Pictures stay out. Everything else in the listing below gets written out exactly.

== == ==

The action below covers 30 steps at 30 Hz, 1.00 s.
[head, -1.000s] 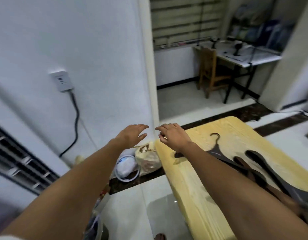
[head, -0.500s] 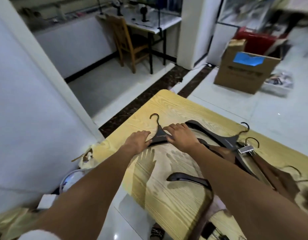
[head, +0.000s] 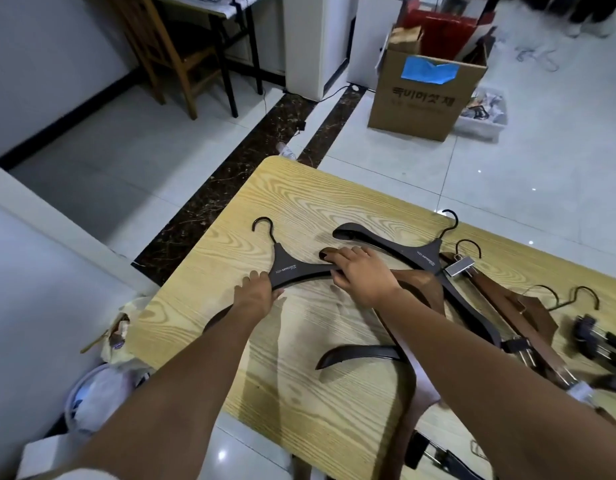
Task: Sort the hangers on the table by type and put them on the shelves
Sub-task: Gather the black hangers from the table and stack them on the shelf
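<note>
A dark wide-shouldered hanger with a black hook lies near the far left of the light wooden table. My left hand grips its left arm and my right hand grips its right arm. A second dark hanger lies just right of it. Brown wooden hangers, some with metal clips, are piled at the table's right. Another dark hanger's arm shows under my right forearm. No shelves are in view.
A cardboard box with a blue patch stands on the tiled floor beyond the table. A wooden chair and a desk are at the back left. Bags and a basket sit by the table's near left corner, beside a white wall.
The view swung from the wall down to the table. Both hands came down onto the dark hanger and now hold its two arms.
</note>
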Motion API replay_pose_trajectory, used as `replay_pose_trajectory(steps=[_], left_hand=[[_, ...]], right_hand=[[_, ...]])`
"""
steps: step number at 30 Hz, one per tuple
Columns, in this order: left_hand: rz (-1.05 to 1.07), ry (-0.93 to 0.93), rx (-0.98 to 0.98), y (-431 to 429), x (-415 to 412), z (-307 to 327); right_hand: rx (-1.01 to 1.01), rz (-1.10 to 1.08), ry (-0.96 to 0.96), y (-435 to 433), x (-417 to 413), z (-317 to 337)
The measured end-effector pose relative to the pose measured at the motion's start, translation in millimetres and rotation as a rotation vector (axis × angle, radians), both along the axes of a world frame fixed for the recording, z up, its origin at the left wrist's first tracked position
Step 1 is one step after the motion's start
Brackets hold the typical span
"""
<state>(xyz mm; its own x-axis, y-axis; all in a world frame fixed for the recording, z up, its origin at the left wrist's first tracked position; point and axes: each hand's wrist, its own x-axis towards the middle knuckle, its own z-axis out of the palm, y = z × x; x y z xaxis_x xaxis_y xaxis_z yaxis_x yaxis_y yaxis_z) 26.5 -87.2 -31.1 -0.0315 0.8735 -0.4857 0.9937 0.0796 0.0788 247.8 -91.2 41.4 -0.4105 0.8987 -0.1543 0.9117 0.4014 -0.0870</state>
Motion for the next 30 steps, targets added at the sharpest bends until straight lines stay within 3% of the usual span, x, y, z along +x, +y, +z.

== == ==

**Exercise answer**:
The action below covers 30 steps at 30 Hz, 1.00 s.
[head, -1.000s] 
[head, -0.500s] 
[head, +0.000s] 
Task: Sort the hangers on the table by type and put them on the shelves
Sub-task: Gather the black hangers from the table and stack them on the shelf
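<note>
A dark wide-shouldered hanger with a black hook lies near the far left of the light wooden table. My left hand grips its left arm and my right hand grips its right arm. A second dark hanger lies just right of it. Brown wooden hangers, some with metal clips, are piled at the table's right. Another dark hanger's arm shows under my right forearm. No shelves are in view.
A cardboard box with a blue patch stands on the tiled floor beyond the table. A wooden chair and a desk are at the back left. Bags and a basket sit by the table's near left corner, beside a white wall.
The view swung from the wall down to the table. Both hands came down onto the dark hanger and now hold its two arms.
</note>
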Motion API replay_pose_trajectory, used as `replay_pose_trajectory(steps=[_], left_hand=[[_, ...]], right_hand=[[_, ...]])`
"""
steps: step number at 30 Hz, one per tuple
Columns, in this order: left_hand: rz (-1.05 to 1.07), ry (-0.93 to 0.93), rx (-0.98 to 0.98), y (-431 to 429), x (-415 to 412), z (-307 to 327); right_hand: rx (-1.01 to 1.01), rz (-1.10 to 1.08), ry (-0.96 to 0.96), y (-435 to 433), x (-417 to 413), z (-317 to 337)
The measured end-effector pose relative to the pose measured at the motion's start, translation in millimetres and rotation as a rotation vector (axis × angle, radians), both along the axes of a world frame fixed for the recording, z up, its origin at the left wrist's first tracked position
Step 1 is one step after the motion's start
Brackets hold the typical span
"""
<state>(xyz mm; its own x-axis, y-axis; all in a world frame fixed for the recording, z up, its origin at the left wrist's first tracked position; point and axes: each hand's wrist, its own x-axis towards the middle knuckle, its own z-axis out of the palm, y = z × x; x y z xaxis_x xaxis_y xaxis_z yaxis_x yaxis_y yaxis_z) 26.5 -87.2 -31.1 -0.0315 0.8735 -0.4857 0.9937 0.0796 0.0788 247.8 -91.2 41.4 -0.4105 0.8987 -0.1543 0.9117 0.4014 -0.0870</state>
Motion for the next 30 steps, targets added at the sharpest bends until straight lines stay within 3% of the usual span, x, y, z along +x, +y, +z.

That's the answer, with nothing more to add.